▼▼▼

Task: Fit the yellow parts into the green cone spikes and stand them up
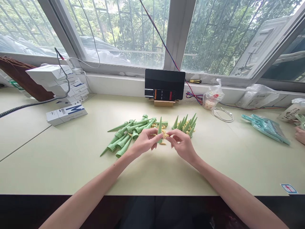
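My left hand (144, 142) pinches a green plastic cone spike (159, 129), held upright over the pale green table (71, 159). My right hand (182, 143) meets it from the right, fingers pinched on a small yellow piece (165, 135) at the spike's base. A loose pile of green spikes (126, 133) lies on its side to the left. A cluster of upright green spikes (187, 124) with yellow parts stands just behind my right hand. Small yellow pieces (160, 126) lie scattered between the two groups.
A dark tablet (165, 83) with a phone (164, 94) leaning on it stands at the window sill. White boxes (62, 86) are stacked at back left. Plastic bags (213, 95) and a white cable (222, 115) lie at back right, a teal packet (267, 127) beside another person's hand (300, 135).
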`<state>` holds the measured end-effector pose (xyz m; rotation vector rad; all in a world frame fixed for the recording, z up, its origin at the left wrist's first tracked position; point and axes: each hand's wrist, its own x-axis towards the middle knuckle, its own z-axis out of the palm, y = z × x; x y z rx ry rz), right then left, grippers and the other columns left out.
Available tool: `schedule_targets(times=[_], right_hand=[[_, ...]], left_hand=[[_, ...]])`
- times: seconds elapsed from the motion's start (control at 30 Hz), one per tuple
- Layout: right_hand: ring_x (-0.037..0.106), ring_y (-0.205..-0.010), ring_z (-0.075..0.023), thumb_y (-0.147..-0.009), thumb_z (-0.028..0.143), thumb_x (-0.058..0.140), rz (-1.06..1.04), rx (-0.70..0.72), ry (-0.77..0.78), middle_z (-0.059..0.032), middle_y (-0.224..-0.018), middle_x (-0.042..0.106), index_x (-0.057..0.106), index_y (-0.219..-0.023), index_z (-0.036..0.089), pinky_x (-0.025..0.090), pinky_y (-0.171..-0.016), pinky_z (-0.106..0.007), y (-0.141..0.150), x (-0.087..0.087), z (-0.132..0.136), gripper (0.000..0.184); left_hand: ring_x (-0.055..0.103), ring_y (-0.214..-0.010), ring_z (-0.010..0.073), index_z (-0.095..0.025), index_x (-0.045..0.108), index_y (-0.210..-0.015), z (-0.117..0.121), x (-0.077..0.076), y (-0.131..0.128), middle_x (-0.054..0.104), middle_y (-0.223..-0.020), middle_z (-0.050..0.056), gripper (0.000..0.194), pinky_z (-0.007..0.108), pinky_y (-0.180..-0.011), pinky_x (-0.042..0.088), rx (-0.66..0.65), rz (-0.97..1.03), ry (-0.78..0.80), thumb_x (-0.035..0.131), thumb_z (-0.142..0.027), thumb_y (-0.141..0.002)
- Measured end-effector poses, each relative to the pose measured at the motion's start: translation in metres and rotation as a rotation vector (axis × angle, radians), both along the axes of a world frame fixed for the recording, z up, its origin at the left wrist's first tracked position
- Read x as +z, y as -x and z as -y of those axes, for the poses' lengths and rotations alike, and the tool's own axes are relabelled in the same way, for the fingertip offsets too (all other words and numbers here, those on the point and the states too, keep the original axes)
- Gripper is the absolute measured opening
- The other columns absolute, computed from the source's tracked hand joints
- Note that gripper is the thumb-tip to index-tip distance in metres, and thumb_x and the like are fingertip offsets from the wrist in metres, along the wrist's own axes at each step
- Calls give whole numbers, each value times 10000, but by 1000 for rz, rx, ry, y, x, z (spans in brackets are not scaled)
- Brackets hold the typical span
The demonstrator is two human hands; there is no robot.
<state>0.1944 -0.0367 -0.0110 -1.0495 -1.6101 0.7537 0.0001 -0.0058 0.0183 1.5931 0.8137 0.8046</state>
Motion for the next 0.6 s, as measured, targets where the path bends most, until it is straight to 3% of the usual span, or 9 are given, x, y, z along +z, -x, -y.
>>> schedule_targets(times=[0.6], right_hand=[[539,-545,-102,-950,349,576,32,47,-22,-24,-870,577,665,-993,215,493,-540,-276,1,0,1,167]], left_hand=[[493,-496,67,-153,663,-893,0,1,0,576,-783,17,359,200,-424,377,-14,-15,5,638,-508,-847]])
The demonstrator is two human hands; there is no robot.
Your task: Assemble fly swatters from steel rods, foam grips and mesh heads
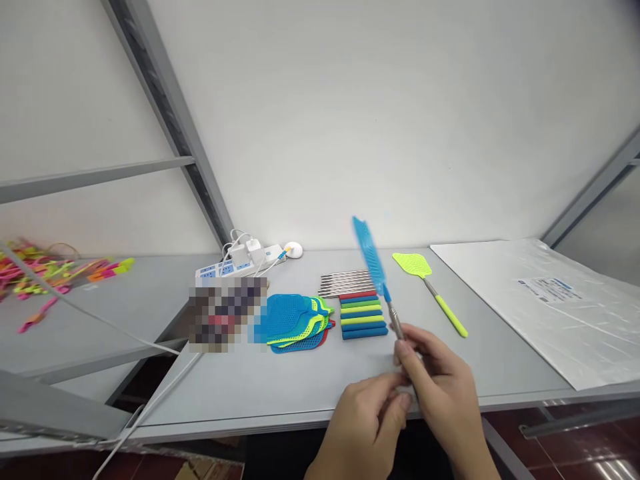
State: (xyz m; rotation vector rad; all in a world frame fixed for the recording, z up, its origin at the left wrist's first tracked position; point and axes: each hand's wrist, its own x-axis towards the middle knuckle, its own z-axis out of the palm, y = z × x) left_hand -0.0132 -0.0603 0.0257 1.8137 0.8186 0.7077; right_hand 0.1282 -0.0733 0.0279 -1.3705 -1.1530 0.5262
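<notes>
The grip of the right hand [443, 383] pinches the silver metal rod [395, 323] of a blue perforated plastic swatter [371, 260], raised above the grey tabletop [270, 393]; the left hand [364, 427] curls near its lower end, whether pinching I cannot tell; a flat white plastic-wrapped package [500, 283] at right bears a printed label [549, 289], its writing too small to read.

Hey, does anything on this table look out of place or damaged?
Nothing looks spilled or plainly damaged. The flyswatter heads lie in an uneven fan, unlike the neat row of colored tubes beside them. A white cord trails past the front-left corner of the table. A pixelated patch can't be judged.
</notes>
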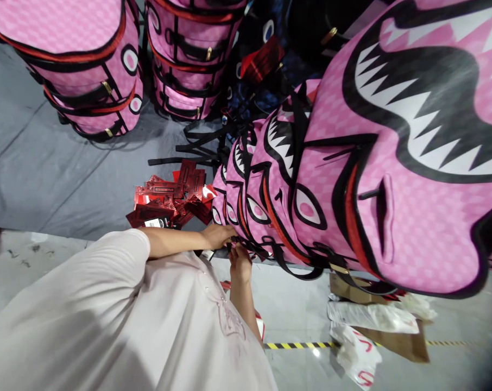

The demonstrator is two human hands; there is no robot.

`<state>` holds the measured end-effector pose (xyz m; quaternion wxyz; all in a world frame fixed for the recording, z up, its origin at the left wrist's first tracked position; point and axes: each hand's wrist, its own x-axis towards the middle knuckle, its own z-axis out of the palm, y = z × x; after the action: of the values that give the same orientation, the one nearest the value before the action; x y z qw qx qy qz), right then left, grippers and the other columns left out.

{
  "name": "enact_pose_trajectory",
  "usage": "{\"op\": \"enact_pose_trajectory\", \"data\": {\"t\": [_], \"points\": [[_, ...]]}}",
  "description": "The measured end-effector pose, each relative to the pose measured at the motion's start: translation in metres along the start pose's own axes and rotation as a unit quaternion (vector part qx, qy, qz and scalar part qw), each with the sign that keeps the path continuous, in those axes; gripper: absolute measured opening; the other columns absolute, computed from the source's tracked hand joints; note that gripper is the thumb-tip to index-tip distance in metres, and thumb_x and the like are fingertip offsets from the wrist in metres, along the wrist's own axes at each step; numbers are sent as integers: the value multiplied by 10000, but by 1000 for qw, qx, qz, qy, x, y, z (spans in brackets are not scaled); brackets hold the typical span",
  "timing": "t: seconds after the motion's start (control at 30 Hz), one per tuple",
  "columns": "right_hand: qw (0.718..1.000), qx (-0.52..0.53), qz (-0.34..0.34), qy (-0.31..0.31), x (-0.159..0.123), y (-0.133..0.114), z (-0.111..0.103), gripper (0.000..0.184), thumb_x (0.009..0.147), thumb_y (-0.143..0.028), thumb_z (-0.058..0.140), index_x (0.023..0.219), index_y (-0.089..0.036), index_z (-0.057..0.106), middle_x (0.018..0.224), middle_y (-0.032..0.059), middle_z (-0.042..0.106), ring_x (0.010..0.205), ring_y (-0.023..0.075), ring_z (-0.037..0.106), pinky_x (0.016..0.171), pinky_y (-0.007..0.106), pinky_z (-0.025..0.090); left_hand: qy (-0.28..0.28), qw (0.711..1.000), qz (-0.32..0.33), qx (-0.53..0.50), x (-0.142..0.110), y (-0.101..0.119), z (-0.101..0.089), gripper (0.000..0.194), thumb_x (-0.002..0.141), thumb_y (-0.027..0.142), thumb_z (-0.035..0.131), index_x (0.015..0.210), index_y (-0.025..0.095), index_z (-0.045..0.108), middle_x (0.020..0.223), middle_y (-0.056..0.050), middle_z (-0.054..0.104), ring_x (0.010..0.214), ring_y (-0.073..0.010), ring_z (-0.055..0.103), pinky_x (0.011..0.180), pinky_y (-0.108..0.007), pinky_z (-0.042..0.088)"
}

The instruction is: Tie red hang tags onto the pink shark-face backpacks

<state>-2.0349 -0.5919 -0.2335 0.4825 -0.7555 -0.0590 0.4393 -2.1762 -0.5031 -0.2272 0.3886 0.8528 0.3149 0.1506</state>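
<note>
My left hand (219, 235) reaches in from the left and my right hand (240, 264) comes up from below. They meet at the lower near edge of a small-looking pink backpack (231, 213) at the far end of a row. The fingers of both hands are bent and closed around a small dark piece between them, too small to name. The row of pink backpacks (309, 206) with shark-mouth and eye prints extends right, largest nearest the camera. Beside my left forearm lies a pile of shiny red tags (164, 198).
Stacked pink backpacks (95, 92) and another pink stack (184, 60) stand at the back on the grey-covered table (21, 157). Dark blue bags (270, 70) stand behind the row. Plastic bags (372, 317) and brown cardboard (409, 342) lie on the floor by a yellow-black tape line (303, 345).
</note>
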Motion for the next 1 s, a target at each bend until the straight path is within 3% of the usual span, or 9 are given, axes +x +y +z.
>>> {"op": "enact_pose_trajectory", "data": {"t": [0.1, 0.17, 0.23, 0.33, 0.4, 0.63, 0.73, 0.83, 1.0], "points": [[1000, -9, 4, 13, -2, 1, -7, 390, 559, -383, 716, 862, -198, 557, 750, -34, 619, 635, 93, 588, 620, 234, 479, 118, 992, -54, 5, -34, -30, -30, 198, 958, 256, 473, 1042, 208, 647, 1073, -57, 653, 950, -160, 632, 781, -251, 496], [999, -28, -1, 22, -4, 4, -12, 388, 552, -382, 727, 825, -203, 518, 686, -57, 583, 563, 79, 541, 574, 231, 456, 202, 967, -148, 50, -62, -58, -50, 192, 957, 248, 470, 992, 188, 650, 1017, -71, 640, 953, -180, 613, 792, -275, 487], [999, -46, -15, 2, -9, 8, -12, 368, 569, -392, 720, 736, -214, 444, 578, -92, 487, 473, 54, 434, 494, 214, 387, 233, 940, -229, 96, -90, -84, -63, 176, 942, 243, 493, 969, 187, 658, 1012, -78, 635, 982, -204, 596, 840, -309, 474], [995, -55, -25, -76, -20, 12, 2, 399, 611, -432, 704, 644, -224, 365, 509, -109, 375, 437, 43, 332, 439, 201, 318, 187, 921, -309, 144, -115, -111, -70, 161, 901, 256, 558, 987, 186, 674, 1064, -88, 642, 1019, -245, 578, 882, -359, 448], [988, -63, -14, -137, -27, 12, 23, 377, 625, -450, 716, 643, -210, 425, 534, -87, 434, 455, 50, 385, 451, 195, 349, 137, 920, -331, 162, -117, -119, -70, 177, 891, 257, 557, 990, 184, 685, 1080, -98, 645, 1036, -263, 571, 879, -376, 432], [942, -163, 41, -291, -34, -5, 126, 343, 661, -427, 786, 804, -175, 601, 641, -35, 637, 505, 69, 572, 512, 182, 456, 59, 934, -307, 175, -100, -114, -76, 216, 887, 178, 466, 922, 138, 675, 1013, -143, 678, 1003, -278, 597, 863, -400, 404], [936, -206, 49, -283, -32, -3, 169, 309, 730, -402, 766, 855, -180, 591, 595, -47, 637, 444, 64, 554, 438, 155, 399, 38, 953, -240, 180, -99, -103, -79, 233, 882, 159, 443, 920, 148, 673, 943, -129, 702, 943, -261, 627, 897, -404, 403], [943, -230, 32, -239, -26, 2, 200, 254, 838, -366, 676, 730, -175, 548, 477, -70, 549, 369, 54, 481, 389, 154, 331, -5, 958, -213, 191, -103, -94, -79, 246, 857, 131, 436, 898, 145, 678, 909, -135, 718, 901, -259, 652, 876, -389, 423], [962, -211, 41, -171, -9, -8, 211, 284, 929, -259, 552, 663, -185, 486, 436, -79, 496, 354, 52, 454, 416, 162, 348, -48, 947, -239, 209, -137, -107, -102, 191, 826, 170, 484, 772, 183, 667, 864, -88, 734, 817, -234, 671, 682, -298, 444]]}}
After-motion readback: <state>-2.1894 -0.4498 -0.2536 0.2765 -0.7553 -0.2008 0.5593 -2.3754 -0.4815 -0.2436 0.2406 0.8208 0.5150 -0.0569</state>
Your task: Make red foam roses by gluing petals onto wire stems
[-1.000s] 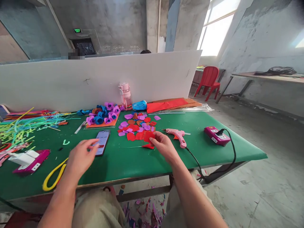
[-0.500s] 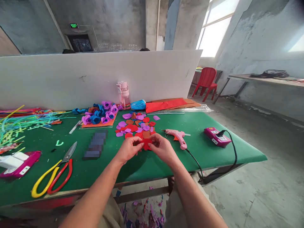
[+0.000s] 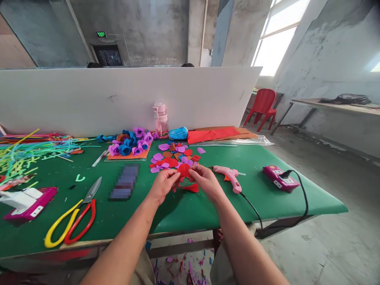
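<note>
Between my two hands is a red paper petal [image 3: 184, 170], pinched at its left edge by my left hand [image 3: 165, 183] and at its right edge by my right hand [image 3: 205, 180]. Both hands hover over the near part of the green table. Just below the fingers another red piece [image 3: 192, 188] shows on the table top. Behind my hands lies a loose spread of cut petals [image 3: 170, 161] in red, purple, brown and blue. To the right of my right hand a pink glue gun [image 3: 230, 174] lies on its side.
Scissors [image 3: 80, 213], a blurred-out dark rectangle [image 3: 124, 183] and finished paper flowers [image 3: 130, 142] lie to the left. A pink bottle [image 3: 160, 118] stands against the white board [image 3: 133, 91]. The glue gun's cord runs over the front edge; a purple power strip [image 3: 279, 179] sits right.
The red petal between my hands now appears rounder and more upright. A separate red piece shows below it. The whole view has shifted slightly, moving the scene rightward.
</note>
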Motion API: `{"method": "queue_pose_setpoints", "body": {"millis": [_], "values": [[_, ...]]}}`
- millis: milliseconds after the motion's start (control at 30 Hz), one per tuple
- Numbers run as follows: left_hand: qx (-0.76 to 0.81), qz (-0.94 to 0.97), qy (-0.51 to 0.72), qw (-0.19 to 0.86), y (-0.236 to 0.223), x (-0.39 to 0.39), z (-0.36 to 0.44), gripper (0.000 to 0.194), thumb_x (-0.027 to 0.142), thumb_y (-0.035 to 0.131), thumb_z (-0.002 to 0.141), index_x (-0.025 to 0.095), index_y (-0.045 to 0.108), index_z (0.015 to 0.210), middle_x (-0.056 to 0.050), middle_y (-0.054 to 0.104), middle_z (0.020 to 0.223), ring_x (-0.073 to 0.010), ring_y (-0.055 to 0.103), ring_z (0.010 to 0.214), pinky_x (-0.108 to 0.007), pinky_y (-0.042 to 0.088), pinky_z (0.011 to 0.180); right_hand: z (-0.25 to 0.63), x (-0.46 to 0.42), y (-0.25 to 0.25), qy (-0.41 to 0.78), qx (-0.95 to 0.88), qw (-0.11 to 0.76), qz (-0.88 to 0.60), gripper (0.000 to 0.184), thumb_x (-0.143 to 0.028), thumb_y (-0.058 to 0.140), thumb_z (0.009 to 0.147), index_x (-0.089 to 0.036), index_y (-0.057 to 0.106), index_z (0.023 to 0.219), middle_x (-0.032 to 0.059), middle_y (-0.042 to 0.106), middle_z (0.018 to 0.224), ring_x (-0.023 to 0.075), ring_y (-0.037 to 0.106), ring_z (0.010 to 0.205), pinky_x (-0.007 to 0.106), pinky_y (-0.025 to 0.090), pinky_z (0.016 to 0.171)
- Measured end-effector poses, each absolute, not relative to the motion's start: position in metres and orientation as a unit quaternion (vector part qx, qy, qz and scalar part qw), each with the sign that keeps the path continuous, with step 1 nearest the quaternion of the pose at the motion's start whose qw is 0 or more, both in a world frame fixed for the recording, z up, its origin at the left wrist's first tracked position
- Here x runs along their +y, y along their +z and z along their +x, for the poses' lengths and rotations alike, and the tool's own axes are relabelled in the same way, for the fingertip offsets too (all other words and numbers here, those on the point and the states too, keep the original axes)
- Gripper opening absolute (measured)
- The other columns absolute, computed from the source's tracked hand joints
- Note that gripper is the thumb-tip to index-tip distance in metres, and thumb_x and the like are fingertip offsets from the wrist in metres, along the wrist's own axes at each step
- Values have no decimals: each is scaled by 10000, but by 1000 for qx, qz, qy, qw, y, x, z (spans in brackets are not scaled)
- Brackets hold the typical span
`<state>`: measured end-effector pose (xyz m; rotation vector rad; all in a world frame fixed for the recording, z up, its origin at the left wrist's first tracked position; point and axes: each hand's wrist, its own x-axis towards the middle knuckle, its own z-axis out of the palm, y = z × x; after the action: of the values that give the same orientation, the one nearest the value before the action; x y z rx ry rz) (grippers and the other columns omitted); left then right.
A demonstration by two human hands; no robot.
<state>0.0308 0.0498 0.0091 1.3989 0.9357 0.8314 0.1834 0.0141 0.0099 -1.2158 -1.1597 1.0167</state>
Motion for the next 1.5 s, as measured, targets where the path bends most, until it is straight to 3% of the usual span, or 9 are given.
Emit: {"method": "queue_pose_setpoints", "body": {"millis": [133, 700, 800, 933, 1033, 1100, 1267, 1400, 1500], "values": [[404, 588, 359, 602, 8, 51, 30, 243, 383, 593, 709, 141, 589, 685, -12, 595, 645, -99, 510, 503, -181, 343, 366, 183, 10, 1, 483, -453, 569, -487, 314, -476, 598, 707, -164, 580, 728, -8, 551, 671, 99, 495, 574, 244, 419, 599], [421, 616, 344, 570, 8, 47, 31, 254, 367, 507, 718, 138, 582, 638, -29, 605, 667, -97, 494, 477, -177, 294, 346, 183, 13, -6, 444, -466, 584, -495, 308, -467, 629, 692, -160, 616, 719, -6, 566, 632, 107, 504, 556, 238, 396, 561], [453, 644, 334, 518, 4, 52, 28, 256, 337, 472, 731, 150, 581, 595, -11, 578, 587, -94, 448, 431, -191, 253, 353, 184, 14, -6, 422, -456, 594, -512, 307, -475, 626, 685, -170, 595, 692, -10, 560, 617, 111, 508, 551, 242, 405, 560], [506, 711, 331, 361, 1, 64, 16, 272, 271, 491, 727, 175, 551, 479, 16, 467, 437, -107, 406, 423, -221, 255, 439, 185, 14, -4, 430, -425, 610, -512, 328, -498, 645, 653, -182, 562, 680, -21, 536, 588, 112, 508, 546, 245, 434, 569], [524, 704, 397, 267, 5, 66, 12, 117, 285, 576, 702, 200, 630, 642, -2, 548, 563, -135, 469, 525, -230, 284, 500, 187, 12, -2, 467, -405, 616, -489, 331, -490, 668, 647, -182, 562, 710, -31, 522, 577, 104, 506, 539, 242, 439, 577], [507, 685, 430, 299, 10, 62, 14, 159, 346, 588, 717, 208, 647, 771, -19, 598, 686, -136, 486, 562, -231, 307, 519, 187, 10, -1, 485, -406, 615, -471, 318, -474, 674, 657, -181, 572, 726, -34, 524, 584, 98, 505, 541, 237, 433, 581], [398, 591, 379, 590, 18, 48, 26, 307, 462, 597, 717, 162, 606, 781, 22, 537, 609, -93, 457, 502, -212, 330, 475, 179, 4, 2, 480, -460, 586, -463, 280, -440, 669, 677, -170, 606, 717, -29, 551, 618, 89, 500, 550, 227, 411, 567], [404, 521, 427, 618, 13, 48, 28, 255, 325, 709, 595, 143, 585, 725, 39, 543, 593, -69, 466, 504, -199, 365, 498, 180, 4, 5, 442, -496, 553, -502, 305, -468, 608, 711, -167, 635, 752, -2, 598, 628, 112, 513, 545, 252, 427, 557], [417, 490, 449, 620, 9, 52, 26, 252, 284, 718, 560, 146, 572, 712, 39, 555, 576, -68, 482, 496, -195, 366, 492, 203, 3, 9, 319, -510, 567, -563, 356, -500, 529, 760, -179, 646, 861, 49, 674, 790, 147, 559, 598, 280, 443, 584]]}}
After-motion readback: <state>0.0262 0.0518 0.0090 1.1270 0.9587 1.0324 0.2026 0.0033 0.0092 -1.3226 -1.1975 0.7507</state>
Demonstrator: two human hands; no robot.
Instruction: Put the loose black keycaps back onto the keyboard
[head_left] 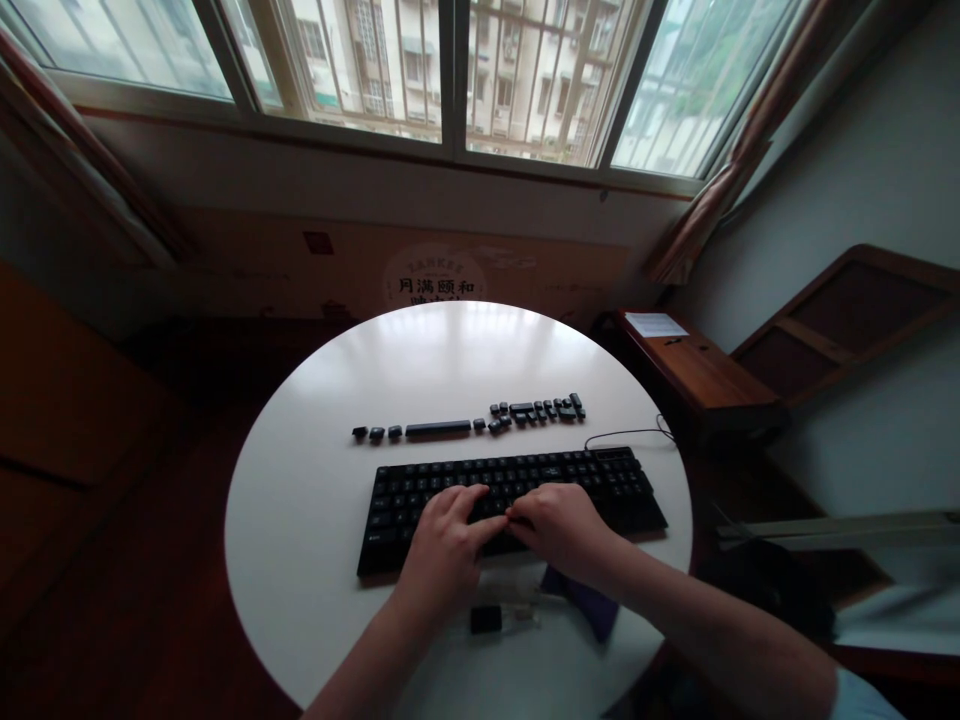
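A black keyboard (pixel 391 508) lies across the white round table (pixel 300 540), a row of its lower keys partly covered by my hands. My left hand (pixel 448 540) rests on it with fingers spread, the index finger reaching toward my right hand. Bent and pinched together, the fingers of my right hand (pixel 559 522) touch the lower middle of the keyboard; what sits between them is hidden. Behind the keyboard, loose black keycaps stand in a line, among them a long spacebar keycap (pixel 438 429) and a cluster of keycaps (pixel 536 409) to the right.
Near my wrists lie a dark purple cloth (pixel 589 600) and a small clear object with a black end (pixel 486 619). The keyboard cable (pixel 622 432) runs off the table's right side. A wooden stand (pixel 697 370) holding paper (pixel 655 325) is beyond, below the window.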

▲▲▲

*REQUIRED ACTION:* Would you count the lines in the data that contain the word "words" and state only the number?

*SOLUTION TO THE EXERCISE:* 2